Onions crown watches are not only interesting and fun to wear, but they actually serve a practical purpose: for pilots to be able to wind the crown and set the time while wearing gloves in flight. This can also work for a driver with gloves on.
The concept of an onion crown on a wristwatch may have spawned from pocket watches being converted to be worn on the wrist like this Rolex trench watch.
The image below is from a Zenith pilot watch display presented at Baselworld a few years back. It’s an example of a pilot watch from 1910 with an onion crown.
“Pilot watch from the 1910s, worn by Louis Bleriot, one of the founding fathers of aviation. Its enlarged crown can be easily handled with aviator’s gloves.”
The traditional onion crown is large and rounded with etched lines that allow for a good grip. Aside from Zenith, probably the most recognizable example with the traditional style of onion crown would be the Chronoswiss Timemaster (and Wristmaster).
Here is an Ingersoll Bison with an onion crown similar to the Timemaster:
For an affordable onion crown flieger, this DELTAt microbrand watch has a good example:
Another style of onion crown is more flat, with a popular example being found on the Zenith Pilot Type 20, similar to the crown on this Szanto Big Aviator pilot watch. Perhaps it’s more of a pumpkin crown.

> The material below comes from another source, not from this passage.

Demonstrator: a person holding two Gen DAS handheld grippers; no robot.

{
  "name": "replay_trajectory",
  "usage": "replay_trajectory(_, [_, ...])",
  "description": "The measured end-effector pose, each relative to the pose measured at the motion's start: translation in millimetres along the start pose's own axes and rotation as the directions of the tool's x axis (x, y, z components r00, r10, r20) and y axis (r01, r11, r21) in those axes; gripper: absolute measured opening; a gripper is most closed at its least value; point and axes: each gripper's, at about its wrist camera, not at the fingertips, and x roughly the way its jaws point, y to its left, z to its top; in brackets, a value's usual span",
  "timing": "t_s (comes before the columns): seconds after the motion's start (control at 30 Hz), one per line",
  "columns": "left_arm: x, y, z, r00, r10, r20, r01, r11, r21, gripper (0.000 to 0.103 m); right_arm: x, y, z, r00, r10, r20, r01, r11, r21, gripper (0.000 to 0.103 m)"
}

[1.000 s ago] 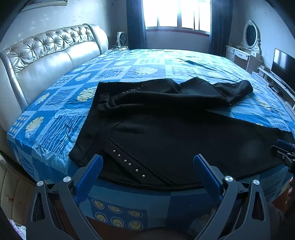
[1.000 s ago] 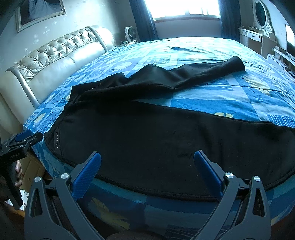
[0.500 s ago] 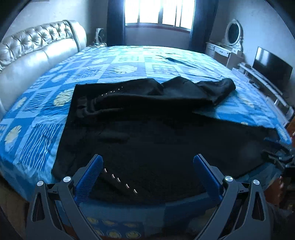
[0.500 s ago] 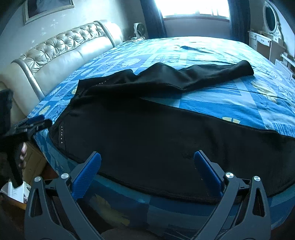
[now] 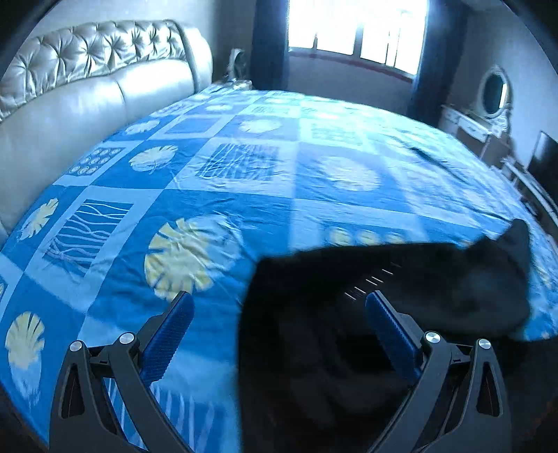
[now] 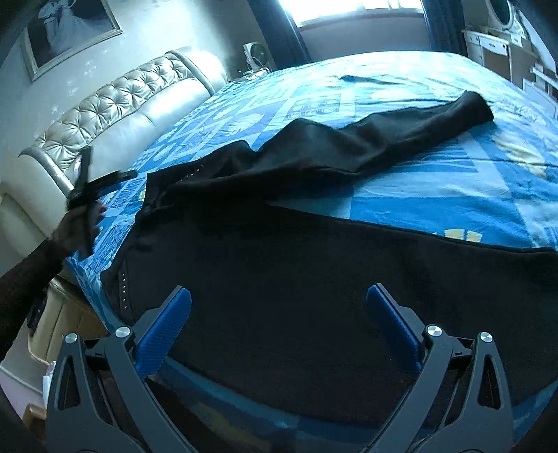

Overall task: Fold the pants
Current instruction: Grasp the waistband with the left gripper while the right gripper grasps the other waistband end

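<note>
Black pants (image 6: pixel 314 251) lie spread on the blue patterned bed. One leg runs along the near edge; the other leg (image 6: pixel 401 136) stretches to the far right. The waist with small metal studs (image 6: pixel 122 289) is at the left. My right gripper (image 6: pixel 279 313) is open and empty, just above the near leg. My left gripper (image 5: pixel 277 324) is open and empty, over the waist's far corner (image 5: pixel 348 313); its right finger is over the black cloth, its left finger over bare bedspread. It also shows in the right wrist view (image 6: pixel 87 188), held in a hand above the bed's left side.
The blue bedspread (image 5: pixel 244 195) covers the whole bed. A cream tufted headboard (image 5: pixel 87 90) stands at the left. A window (image 5: pixel 355 31) with dark curtains is at the back. A white dresser with an oval mirror (image 5: pixel 491 97) and a TV stand at the right.
My left gripper has swung left and forward over the bed, from the near edge to the waist's far corner. My right gripper has moved slightly closer to the pants. Both stay open.
</note>
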Motion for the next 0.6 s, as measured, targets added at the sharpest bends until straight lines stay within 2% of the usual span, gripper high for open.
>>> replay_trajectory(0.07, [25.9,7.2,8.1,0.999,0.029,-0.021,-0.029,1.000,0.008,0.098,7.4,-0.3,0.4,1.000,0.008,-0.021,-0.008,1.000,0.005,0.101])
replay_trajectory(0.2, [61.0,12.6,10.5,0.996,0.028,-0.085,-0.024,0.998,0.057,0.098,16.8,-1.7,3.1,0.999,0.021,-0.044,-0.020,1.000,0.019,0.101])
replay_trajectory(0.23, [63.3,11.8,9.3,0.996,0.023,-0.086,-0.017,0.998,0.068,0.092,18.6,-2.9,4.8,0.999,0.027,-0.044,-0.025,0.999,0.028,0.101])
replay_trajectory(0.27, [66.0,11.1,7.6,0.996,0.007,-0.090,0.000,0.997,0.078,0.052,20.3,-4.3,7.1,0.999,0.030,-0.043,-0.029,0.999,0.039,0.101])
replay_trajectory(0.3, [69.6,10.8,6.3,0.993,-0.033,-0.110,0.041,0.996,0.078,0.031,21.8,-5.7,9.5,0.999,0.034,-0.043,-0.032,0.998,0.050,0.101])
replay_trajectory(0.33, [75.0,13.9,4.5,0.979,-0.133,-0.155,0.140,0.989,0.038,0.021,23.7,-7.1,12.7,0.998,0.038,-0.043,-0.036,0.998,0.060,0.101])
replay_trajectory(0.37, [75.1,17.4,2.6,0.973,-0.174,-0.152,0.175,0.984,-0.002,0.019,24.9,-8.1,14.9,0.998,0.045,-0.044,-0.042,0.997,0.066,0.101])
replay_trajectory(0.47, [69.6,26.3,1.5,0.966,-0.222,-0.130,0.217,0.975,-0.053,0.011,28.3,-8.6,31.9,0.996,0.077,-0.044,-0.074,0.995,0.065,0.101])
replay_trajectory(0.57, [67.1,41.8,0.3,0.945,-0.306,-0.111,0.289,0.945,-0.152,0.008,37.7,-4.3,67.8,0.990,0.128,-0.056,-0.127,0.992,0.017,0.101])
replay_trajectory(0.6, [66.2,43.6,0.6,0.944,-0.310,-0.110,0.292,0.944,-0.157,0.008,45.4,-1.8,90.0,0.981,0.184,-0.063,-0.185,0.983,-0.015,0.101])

Another crown design that watch enthusiasts often (incorrectly) refer to as an onion crown, has a tighter downward slope resembling the shape of a diamond – hence, these are more accurately called diamond shaped crowns. This Zinex (Zixen) flieger has such a crown:
The standard onion crown is more like the larger, rounder crowns shown above, but some might even say the Dreyfuss Seafarer shown below has an onion crown:
We wrote a piece comparing the Dreyfuss and DELTAt flieger watches side-by-side, and here is what the crowns look like:
Just keep in mind that when you go for a timepiece equipped with an onion crown, it may look cool on the wrist but it might dig into your hand. If you wear your watch on your left hand, you could always get a right-handed watch (the Chronoswiss Timemaster comes in Destro), to avoid the dig – but that would defeat the purpose of it being easy to wind with gloves on. Also think about the crown getting caught on things like your clothes or a door jam.